Copy the data precisely, character for character, and leave out every picture.

-- Opening Marker --

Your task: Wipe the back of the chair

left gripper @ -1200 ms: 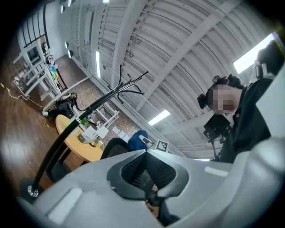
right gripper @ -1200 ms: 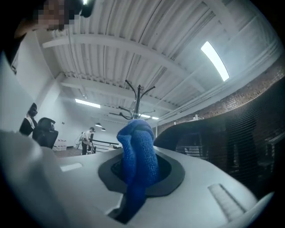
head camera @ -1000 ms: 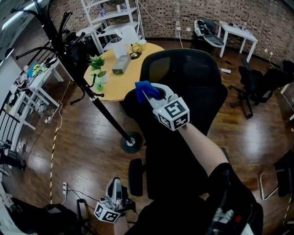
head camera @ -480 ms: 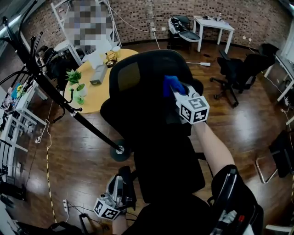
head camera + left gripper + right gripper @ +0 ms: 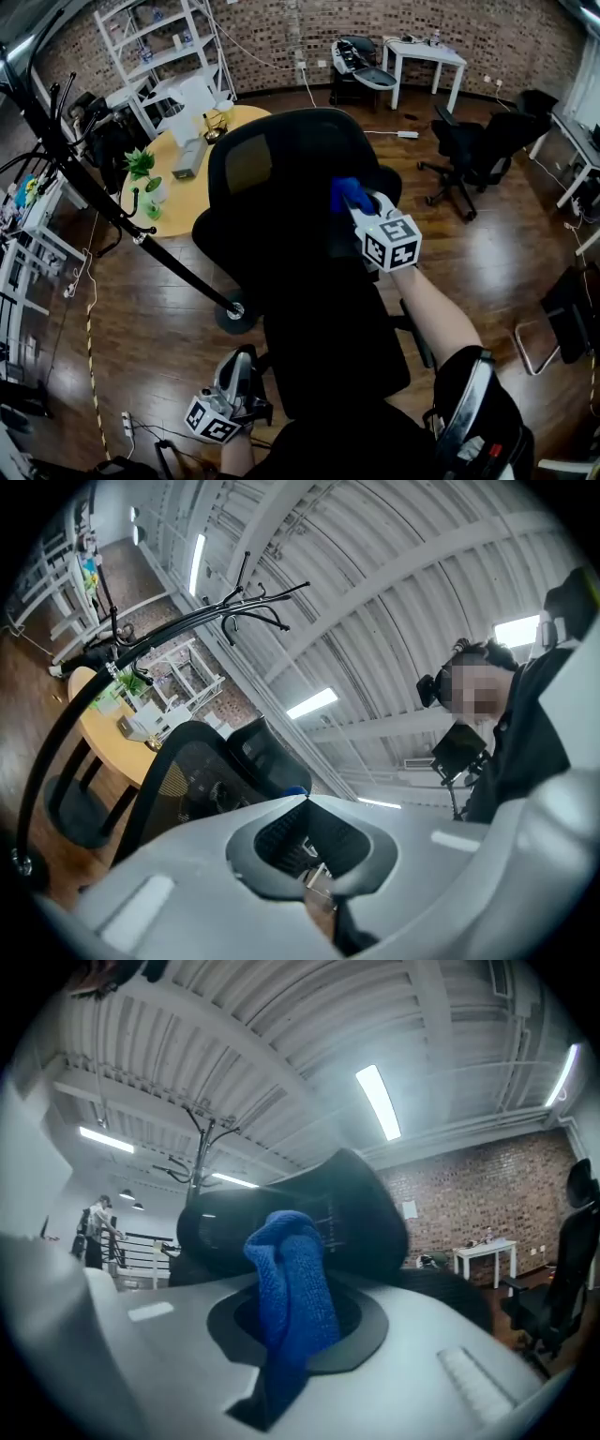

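A black mesh office chair stands right below me, its back (image 5: pixel 272 178) facing me in the head view. My right gripper (image 5: pixel 355 202) is shut on a blue cloth (image 5: pixel 346 191) and holds it against the right side of the chair back, near the top. In the right gripper view the cloth (image 5: pixel 292 1288) bunches up between the jaws, with the chair back (image 5: pixel 361 1208) just behind it. My left gripper (image 5: pixel 240 360) hangs low by the chair's base, shut and empty. Its own view looks up at the chair back (image 5: pixel 192 771).
A round yellow table (image 5: pixel 178 192) with small plants stands left of the chair. A black coat-rack pole (image 5: pixel 141 239) slants down to its base (image 5: pixel 234 309) beside the chair. White shelving (image 5: pixel 178 47), another black chair (image 5: pixel 478 150) and a white table (image 5: pixel 427 56) stand further off.
My right gripper has carried the blue cloth across the chair back from its left edge to its right side. The left gripper has stayed low by the base.
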The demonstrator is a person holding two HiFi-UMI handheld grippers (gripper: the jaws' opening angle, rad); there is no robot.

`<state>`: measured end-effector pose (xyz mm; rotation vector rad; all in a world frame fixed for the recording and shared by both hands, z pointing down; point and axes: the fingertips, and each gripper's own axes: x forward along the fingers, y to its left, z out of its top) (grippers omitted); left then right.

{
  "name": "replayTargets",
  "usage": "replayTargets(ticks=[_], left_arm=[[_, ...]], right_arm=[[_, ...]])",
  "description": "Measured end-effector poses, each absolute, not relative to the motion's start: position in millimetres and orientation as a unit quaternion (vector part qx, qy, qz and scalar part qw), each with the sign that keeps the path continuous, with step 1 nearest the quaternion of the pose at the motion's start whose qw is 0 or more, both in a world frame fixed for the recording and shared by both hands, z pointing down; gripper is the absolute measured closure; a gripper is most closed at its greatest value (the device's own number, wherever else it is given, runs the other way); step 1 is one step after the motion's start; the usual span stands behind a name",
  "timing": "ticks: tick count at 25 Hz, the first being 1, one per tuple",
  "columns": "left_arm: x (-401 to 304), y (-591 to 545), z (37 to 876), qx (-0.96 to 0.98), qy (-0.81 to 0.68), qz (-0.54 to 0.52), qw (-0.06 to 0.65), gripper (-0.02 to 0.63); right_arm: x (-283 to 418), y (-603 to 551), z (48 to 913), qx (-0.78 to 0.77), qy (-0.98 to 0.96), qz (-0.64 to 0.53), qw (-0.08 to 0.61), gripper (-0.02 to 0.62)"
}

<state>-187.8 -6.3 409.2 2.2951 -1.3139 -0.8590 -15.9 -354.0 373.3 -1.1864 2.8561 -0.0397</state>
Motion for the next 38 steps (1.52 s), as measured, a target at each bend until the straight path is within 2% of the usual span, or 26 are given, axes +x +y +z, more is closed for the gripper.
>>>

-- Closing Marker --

## ANSWER BOX
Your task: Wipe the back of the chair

left gripper @ -1200 ms: 
right gripper @ -1200 ms: 
head camera @ -1000 ms: 
head camera @ -480 ms: 
head camera + left gripper + right gripper @ +0 ms: 

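A black mesh office chair stands right below me, its back (image 5: pixel 272 178) facing me in the head view. My right gripper (image 5: pixel 355 202) is shut on a blue cloth (image 5: pixel 346 191) and holds it against the right side of the chair back, near the top. In the right gripper view the cloth (image 5: pixel 292 1288) bunches up between the jaws, with the chair back (image 5: pixel 361 1208) just behind it. My left gripper (image 5: pixel 240 360) hangs low by the chair's base, shut and empty. Its own view looks up at the chair back (image 5: pixel 192 771).
A round yellow table (image 5: pixel 178 192) with small plants stands left of the chair. A black coat-rack pole (image 5: pixel 141 239) slants down to its base (image 5: pixel 234 309) beside the chair. White shelving (image 5: pixel 178 47), another black chair (image 5: pixel 478 150) and a white table (image 5: pixel 427 56) stand further off.
My right gripper has carried the blue cloth across the chair back from its left edge to its right side. The left gripper has stayed low by the base.
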The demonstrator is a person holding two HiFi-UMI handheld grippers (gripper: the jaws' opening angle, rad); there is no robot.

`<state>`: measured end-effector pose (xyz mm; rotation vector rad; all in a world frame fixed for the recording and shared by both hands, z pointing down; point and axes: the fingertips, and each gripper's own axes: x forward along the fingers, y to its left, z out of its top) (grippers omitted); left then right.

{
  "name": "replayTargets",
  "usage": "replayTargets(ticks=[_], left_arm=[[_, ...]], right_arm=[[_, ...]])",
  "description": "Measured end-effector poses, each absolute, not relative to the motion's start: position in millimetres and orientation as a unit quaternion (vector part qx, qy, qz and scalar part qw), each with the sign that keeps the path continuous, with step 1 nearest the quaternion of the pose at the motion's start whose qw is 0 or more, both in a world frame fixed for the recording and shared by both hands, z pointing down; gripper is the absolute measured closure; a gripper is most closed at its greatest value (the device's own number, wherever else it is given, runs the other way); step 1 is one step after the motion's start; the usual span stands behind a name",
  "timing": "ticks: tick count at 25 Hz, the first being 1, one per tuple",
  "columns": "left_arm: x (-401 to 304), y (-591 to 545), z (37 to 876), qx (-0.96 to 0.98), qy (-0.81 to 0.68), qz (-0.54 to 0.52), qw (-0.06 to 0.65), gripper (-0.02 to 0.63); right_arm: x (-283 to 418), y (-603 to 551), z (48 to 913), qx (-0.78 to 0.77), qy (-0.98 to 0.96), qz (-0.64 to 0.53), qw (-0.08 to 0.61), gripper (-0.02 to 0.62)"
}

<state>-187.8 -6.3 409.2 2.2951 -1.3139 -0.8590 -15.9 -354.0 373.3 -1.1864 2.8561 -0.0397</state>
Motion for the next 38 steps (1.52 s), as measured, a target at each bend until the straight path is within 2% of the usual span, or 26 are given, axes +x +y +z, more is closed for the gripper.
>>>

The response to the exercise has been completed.